#### Instructions to follow
Give only the count of lines that contain "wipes" in the material.

#### Data shown
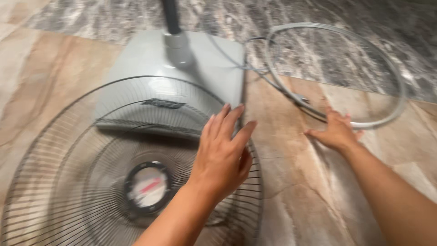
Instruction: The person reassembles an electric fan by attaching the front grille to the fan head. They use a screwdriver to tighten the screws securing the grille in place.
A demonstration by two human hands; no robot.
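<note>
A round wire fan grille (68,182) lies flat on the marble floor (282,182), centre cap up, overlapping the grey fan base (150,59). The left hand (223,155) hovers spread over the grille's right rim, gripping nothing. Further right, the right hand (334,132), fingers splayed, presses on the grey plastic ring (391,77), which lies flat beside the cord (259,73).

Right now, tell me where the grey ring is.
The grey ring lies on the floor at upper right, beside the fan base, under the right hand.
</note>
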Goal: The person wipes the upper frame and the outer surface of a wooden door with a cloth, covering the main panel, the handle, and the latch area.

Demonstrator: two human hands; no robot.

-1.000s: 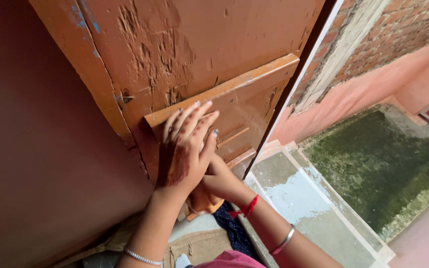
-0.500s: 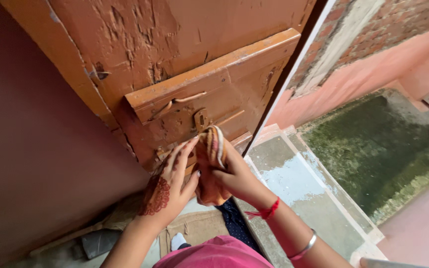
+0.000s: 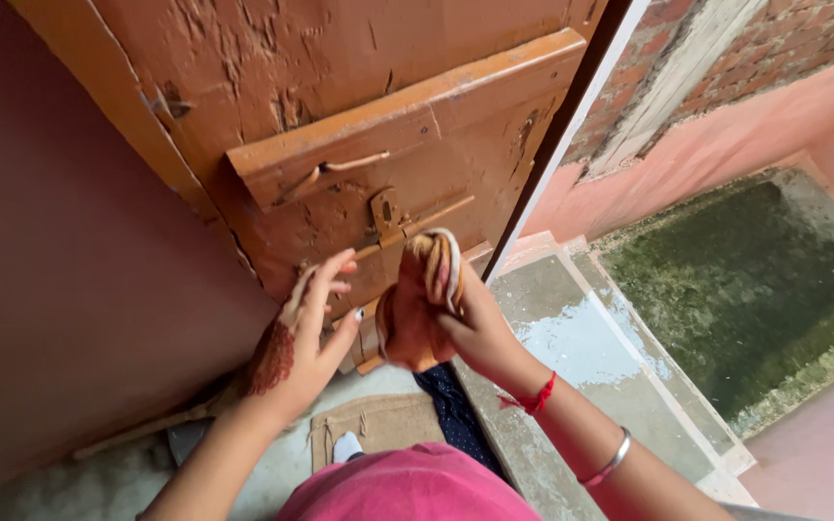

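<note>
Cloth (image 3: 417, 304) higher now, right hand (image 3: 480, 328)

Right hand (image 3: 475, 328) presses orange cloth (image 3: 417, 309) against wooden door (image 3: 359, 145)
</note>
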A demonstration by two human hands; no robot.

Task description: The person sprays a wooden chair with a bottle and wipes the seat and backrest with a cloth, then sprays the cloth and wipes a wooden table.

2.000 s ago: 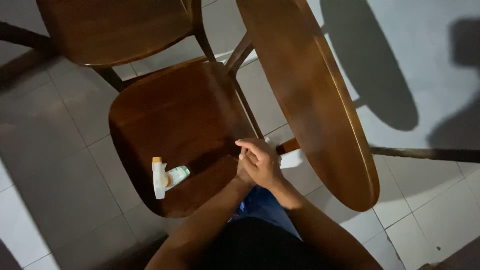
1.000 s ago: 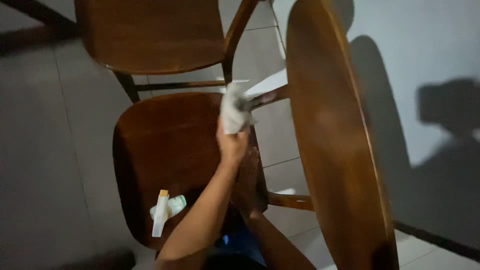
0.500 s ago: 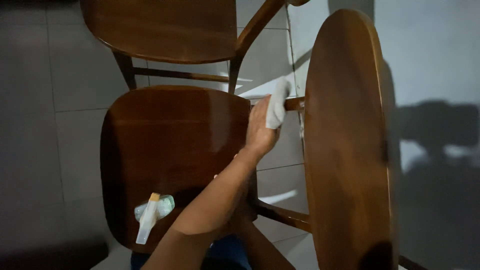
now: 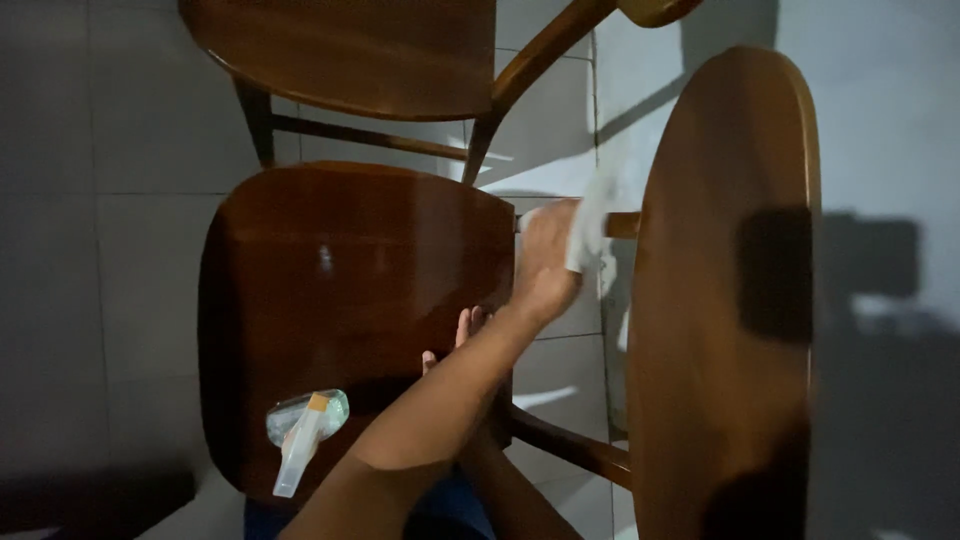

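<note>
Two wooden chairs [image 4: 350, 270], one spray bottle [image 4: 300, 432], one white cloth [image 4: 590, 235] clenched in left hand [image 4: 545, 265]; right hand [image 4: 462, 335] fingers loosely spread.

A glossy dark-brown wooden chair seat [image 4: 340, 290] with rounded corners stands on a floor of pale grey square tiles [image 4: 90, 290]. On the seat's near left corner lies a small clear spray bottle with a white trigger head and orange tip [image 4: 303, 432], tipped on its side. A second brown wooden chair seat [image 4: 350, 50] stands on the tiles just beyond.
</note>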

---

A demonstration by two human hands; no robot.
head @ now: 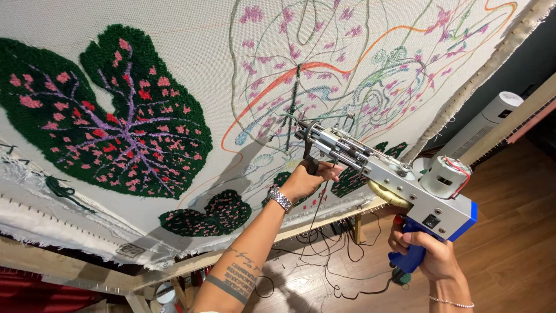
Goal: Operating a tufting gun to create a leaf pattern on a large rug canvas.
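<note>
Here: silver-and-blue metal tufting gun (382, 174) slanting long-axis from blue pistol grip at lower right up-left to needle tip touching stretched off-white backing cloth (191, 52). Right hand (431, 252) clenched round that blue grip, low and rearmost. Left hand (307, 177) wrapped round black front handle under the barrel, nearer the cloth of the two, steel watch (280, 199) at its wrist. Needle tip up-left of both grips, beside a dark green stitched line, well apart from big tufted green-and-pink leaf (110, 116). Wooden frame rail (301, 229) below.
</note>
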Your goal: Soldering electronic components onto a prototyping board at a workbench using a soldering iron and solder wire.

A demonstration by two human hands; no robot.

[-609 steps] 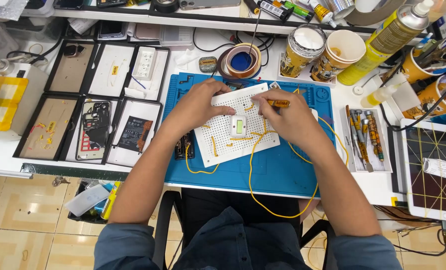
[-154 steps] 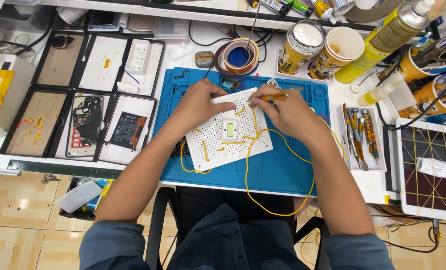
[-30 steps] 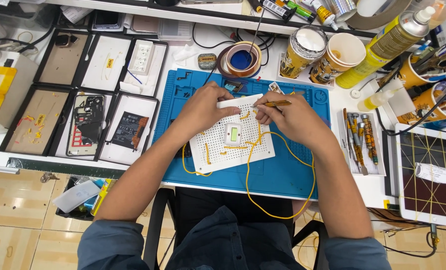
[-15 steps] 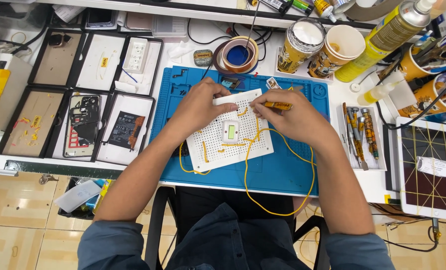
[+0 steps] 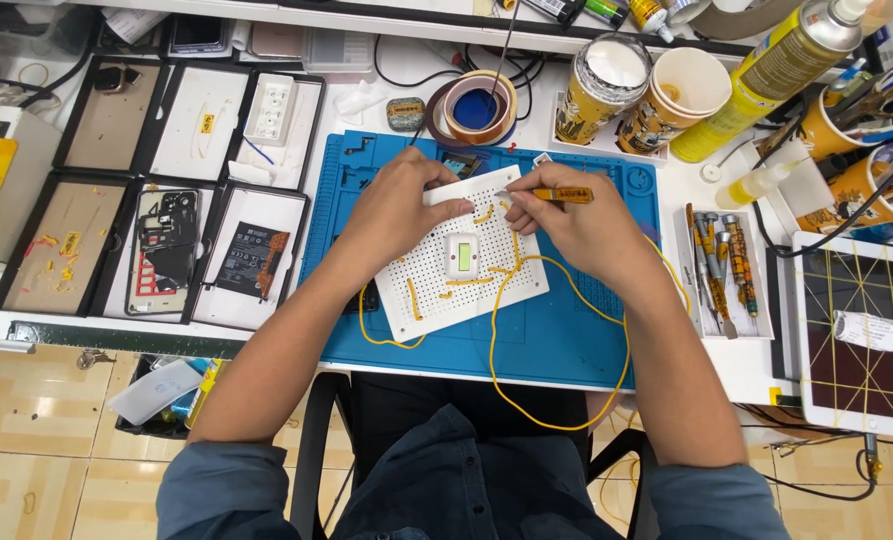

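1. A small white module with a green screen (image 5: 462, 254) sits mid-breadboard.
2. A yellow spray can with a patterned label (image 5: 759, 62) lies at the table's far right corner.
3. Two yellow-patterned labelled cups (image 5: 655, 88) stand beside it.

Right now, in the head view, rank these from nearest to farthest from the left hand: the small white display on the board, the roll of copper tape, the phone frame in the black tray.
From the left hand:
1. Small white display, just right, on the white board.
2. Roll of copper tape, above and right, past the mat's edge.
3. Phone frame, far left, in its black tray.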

#### Solution to this problem
2